Хочется — не хочется Чалбаку жить.
«Будет ли так, чтоб на ресницах моих не было слез?»
Удар за ударом льется и плывет из неведомых глубин колокольный благовест. Чалбак встряхнулся весь, вздохнул и набожно перекрестился трижды.
— Чалбак!!
И как пошел Чалбак на зов жены своей Катерины, со дна сказочного моря, куда упала с гор узкая тропа, один за другим стали выныривать всадники.
Вот вынырнула из тумана человечья голова, вот — лошадиная. Весело заржал коняга, увидав траву; радостным гиком гикнул солнцу человек. За ним другой, третий — ползут, ползут на луговину.

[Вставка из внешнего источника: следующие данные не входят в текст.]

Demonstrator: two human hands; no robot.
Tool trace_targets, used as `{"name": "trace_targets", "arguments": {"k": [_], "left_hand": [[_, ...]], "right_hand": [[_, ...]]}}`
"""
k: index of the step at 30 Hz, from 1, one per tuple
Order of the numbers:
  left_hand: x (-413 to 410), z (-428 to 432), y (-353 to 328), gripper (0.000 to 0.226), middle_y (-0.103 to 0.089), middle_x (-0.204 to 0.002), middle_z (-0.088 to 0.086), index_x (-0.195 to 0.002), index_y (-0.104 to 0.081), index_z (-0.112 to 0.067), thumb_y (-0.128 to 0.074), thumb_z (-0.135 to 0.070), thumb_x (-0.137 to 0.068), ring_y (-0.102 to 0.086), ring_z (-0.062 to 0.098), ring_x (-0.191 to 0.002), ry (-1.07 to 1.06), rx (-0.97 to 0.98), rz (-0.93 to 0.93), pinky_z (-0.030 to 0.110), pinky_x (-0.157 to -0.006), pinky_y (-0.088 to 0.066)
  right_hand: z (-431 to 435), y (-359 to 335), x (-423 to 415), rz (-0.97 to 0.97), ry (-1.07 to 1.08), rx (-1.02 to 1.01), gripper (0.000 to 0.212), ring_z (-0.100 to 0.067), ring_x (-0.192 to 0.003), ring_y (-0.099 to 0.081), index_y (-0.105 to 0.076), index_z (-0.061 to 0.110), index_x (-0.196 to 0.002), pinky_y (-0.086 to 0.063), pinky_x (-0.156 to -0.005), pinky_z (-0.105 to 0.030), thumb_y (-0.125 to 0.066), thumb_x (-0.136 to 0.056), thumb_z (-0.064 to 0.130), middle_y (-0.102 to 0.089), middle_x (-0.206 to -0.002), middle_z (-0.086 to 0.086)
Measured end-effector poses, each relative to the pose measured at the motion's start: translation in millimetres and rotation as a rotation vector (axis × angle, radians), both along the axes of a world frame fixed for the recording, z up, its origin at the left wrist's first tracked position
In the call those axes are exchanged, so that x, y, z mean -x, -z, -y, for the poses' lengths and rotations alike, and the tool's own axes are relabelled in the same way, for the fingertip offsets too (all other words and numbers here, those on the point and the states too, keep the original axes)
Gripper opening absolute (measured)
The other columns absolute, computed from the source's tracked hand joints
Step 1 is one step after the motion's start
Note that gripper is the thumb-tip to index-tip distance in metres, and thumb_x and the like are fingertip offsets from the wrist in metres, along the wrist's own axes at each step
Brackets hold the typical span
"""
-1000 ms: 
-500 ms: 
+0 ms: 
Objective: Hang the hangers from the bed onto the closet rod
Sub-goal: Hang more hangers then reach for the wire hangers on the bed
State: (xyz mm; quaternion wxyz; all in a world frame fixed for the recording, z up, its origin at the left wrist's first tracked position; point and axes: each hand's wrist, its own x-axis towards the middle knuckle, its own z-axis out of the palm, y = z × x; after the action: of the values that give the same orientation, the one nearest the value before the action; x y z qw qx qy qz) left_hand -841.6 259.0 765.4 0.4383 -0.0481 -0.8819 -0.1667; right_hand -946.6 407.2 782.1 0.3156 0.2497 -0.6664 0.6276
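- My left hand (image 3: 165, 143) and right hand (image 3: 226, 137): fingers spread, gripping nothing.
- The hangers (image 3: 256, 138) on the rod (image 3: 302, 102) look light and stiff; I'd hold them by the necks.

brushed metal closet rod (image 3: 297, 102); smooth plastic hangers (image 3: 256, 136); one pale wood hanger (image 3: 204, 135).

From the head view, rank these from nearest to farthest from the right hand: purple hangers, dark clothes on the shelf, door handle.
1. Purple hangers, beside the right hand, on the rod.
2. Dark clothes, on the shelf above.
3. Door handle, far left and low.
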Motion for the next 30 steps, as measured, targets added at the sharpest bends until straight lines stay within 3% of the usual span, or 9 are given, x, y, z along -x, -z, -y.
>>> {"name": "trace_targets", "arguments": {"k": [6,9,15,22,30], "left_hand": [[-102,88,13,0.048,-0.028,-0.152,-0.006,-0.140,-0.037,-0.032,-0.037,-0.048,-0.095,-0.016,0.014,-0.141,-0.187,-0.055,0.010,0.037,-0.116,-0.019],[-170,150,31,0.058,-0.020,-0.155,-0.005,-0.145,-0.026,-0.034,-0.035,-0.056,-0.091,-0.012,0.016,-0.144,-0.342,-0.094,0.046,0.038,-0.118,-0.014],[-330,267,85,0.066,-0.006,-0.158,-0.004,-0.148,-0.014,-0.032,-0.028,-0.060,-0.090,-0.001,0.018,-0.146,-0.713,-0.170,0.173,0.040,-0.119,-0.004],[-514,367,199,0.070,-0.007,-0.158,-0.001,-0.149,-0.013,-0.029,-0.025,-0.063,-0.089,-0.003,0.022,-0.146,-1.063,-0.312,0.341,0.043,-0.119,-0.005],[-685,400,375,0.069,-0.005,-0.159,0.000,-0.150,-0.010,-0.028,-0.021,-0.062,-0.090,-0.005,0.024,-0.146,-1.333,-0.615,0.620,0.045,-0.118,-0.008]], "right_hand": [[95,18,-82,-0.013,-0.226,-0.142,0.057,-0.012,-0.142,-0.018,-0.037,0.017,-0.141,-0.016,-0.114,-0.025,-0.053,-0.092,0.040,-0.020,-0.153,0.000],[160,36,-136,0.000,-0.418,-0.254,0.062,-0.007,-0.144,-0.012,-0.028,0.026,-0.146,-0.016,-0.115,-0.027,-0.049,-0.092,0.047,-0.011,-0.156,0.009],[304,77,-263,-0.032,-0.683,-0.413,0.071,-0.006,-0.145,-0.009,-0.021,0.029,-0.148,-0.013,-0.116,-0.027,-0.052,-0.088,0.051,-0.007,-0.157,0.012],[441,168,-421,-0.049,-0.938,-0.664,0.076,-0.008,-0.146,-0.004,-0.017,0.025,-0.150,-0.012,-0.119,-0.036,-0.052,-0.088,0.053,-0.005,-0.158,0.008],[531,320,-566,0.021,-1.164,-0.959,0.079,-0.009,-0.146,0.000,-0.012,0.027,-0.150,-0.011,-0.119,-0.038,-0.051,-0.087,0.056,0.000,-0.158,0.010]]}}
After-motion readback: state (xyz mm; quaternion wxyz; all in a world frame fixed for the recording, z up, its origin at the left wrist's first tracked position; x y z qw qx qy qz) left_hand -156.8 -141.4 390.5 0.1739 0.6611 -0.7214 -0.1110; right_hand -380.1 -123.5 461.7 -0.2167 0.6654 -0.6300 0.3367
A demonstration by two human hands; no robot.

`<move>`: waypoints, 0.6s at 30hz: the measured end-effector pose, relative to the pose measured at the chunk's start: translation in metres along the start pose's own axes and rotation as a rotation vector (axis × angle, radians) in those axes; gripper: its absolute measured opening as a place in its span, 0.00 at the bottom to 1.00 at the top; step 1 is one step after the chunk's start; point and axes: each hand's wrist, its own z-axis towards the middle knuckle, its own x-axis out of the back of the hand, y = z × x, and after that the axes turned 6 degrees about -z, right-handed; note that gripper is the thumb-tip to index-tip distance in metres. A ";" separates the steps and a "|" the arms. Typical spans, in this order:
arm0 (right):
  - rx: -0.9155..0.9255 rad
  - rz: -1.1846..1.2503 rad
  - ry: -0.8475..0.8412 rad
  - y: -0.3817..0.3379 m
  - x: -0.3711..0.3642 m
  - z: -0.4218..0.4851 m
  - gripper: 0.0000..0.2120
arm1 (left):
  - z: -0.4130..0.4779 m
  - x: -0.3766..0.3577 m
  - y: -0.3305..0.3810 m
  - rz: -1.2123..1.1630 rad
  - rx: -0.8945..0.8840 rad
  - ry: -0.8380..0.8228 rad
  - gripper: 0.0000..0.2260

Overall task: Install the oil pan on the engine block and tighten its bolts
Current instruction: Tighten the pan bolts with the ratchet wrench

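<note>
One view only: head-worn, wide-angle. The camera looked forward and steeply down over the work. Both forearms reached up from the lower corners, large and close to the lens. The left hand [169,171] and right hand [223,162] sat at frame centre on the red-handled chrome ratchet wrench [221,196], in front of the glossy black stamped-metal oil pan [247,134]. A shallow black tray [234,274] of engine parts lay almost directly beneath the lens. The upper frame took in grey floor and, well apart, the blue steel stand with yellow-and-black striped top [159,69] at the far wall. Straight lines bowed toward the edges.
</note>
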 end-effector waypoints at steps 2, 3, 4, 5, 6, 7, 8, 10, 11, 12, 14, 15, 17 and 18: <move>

— Эзень, Чалбак! Эзень! Здравствуй!
— Эзень-ба! Эзень!
— Ни табыш? Что нового?
Много народу собралось: целое семейство теленгитов больную старуху привезли; три рыжебородых, что пережидали грозу в Еремином дырявом шалаше — Петрован да Андрей с Филимоном, — Брюхановы; калмычка с русским мужиком Степаном; и еше подъезжали, подходили русские и инородцы: кто судьбу пытать, кто за исцелением или черному Эрлику жертву принести: «Ульгень — дух светлый, добрый, ему зачем молиться? Он и так не взыщет. Эрлик — сам сатана: не помолись ему — живо в гроб сведет». Другие же приехали просто поглазеть на кама. С братанами приполз и лупоглазый заспанный пастух Ерема:
— Хы! Страсть занятно, дяиньки!
Жила в селенье старушонка старая, Федосья. Время пополам ее согнуло, идет, на клюшку упирается и низко-низко головой к земле, словно потеряла что-то, глазами шарит.
Единственная отрада в ее жизни — Ерема-пастушок, родной внучек; одна заветная дума в голове — побывать во святом Ерусалиме-граде. Еще при муже, сколько лет тому, запала эта думка. Вот как просила да молила господа:
— Приведи, господи!.. Сподоби меня, греховодницу!
Да так с тем и состарилась, а когда спину пополам переломило, тут уж не до Ерусалима-града, где уж тут!..
И, чтоб утешить душу, стала старая просить владычицу:
— Богородица, владычица, помоги мне, хошь во снях, в Ерусалиме побывать… Хошь во снях, увидеть страдания Иисусика, как его, батюшку, на пропятие вели, как крест тяжелый тащил он на своей спинушке. Матушка, владычица!